On top of all this, the same challenge has plagued the network world – diverse security requirements, and a desire to partition networks into functional or application domains, have driven a proliferation of “subnets” for applications, or departments. HR, Finance, Operations and Legal, for example, each require their own VLANs (virtual local area networks), the result of which is a gradual increase in partitioning, paired with a creeping inefficiency in network utilization – as the static allocation of subnets outpace anyone’s ability to manage them. (If you recall, prior to their downfall, Enron – one of the beneficiaries of California’s power crisis – was setting out to create a market for surplus network capacity – nice idea, turned out to be tough to execute).
This was the primary motivation behind Sun’s building containers in to our application switches – the devices that now sit in front of computing and storage racks, to help optimize performance of basic functions (network partitioning, security acceleration and load balancing, for example). The network itself can be divided into individual network containers, or virtual subnets, and programatically reprovisioned as loads change.
Meaning that a customer can now divide any Sun system into logical partitions or containers, each of which draws on or links with a logically partitioned slice of computing, storage and networking capacity. Which presents the market with an incredible opportunity to drive utilization up, and exit being one of the most inefficient (and environmentally wasteful – where are the protests?).
Which is a long way of saying the internet is the ultimate parallel computing application – millions, and billions, of people doing roughly the same thing, creating a massive opportunity for companies that solve the problems not only with scale, but with economy. A unit of computing has been detached from a CPU, to whatever a baseball fan wants at MLB.com. Or a bidder wants at eBay. Or a buyer at Amazon. Can you imagine how big a datacenter MLB.com would have to build if we were still in a mode of thinking each customer got their own CPU?
Just think about that power bill.
Some other thoughts:
What happens to software licensing in a virtualized world? What’s a CPU in a per-CPU license when the system you’re running has 32 independent threads? An anachronism in my book. Can you imagine if MLB.com charged by the CPU? That’s why all software from Sun, from the OS to the middleware, will be priced by the “socket” or employee. We believe the rest of the industry should move in the same direction.

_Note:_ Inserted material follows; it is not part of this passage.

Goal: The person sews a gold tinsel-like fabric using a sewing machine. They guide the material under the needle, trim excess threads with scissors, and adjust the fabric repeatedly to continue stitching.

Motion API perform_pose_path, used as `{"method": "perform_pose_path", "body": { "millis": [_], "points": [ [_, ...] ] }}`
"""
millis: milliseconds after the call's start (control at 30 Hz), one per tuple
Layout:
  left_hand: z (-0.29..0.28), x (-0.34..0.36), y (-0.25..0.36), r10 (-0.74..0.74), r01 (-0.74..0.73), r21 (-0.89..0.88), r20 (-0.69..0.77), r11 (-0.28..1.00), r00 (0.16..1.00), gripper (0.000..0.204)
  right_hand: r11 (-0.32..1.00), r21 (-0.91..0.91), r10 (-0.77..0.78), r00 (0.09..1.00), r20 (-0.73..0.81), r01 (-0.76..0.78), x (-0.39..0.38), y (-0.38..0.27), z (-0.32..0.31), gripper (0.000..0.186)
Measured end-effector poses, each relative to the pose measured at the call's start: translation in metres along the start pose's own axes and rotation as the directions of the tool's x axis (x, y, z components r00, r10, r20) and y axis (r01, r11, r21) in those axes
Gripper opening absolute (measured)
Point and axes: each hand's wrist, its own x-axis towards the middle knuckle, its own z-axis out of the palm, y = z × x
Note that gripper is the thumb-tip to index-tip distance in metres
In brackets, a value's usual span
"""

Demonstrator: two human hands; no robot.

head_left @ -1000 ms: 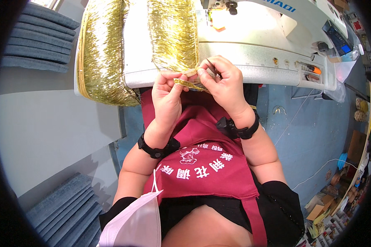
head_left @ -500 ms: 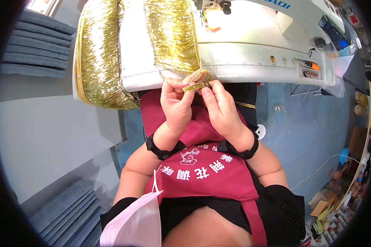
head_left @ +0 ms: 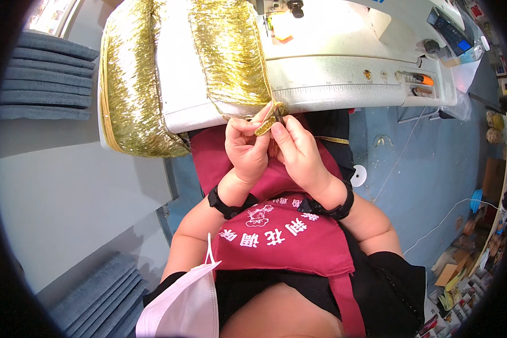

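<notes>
My left hand (head_left: 247, 147) is closed, its thumb and forefinger pinching the folded gold band (head_left: 265, 127) of a shiny fringe trim. My right hand (head_left: 305, 151) is closed at the same band, thumb and fingertips against its end. A narrow dark piece (head_left: 278, 114) shows at the right fingertips; its kind is unclear. Both hands are close together just off the front edge of the sewing machine table (head_left: 343, 90). From the band, the gold fringe trim (head_left: 231, 50) runs up over the table's left part. A second gold fringe length (head_left: 128, 84) hangs at the left corner.
The sewing machine's control box with a lit screen (head_left: 450, 32) stands at far right. An orange-handled tool (head_left: 419, 78) lies in a tray recess. Stacked blue-grey cloth pieces (head_left: 50, 76) are at far left, more (head_left: 104, 298) lower left. A white disc (head_left: 358, 176) is right of my lap.
The gold band has tilted more steeply between my fingers, and both hands have dipped slightly toward me. The whole view has shifted a little. Both hands keep their pinch.
</notes>
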Motion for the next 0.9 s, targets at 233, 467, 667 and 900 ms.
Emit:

Who’s the ultimate beneficiary of this mass virtualization? In the short run, customers who can now both recover dormant capacity and boost productivity (consolidate to Solaris 10, UltraSPARC IV, our 6920’s or our app switches – have yourself a “look at all this capital I freed up!” experience, and guarantee yourself a spot at your CFO’s summer party).
But the ultimate beneficiary may be the company that deploys all these systems – and can link together, as well as dynamically provision across, it in its entirety. The combinatorics are staggering – thousands of containers, against thousands of threads against the same orders of magnitude in storage and network partitions. That’s some serious scale. Requiring some serious economy in provisioning and operation.
So what business could possibly require or operate infrastructure at that scale? Sun’s Grid, of course. No reason to think we won’t be serving one of the largest markets in the world – driving utilization to be both prudent, and responsible.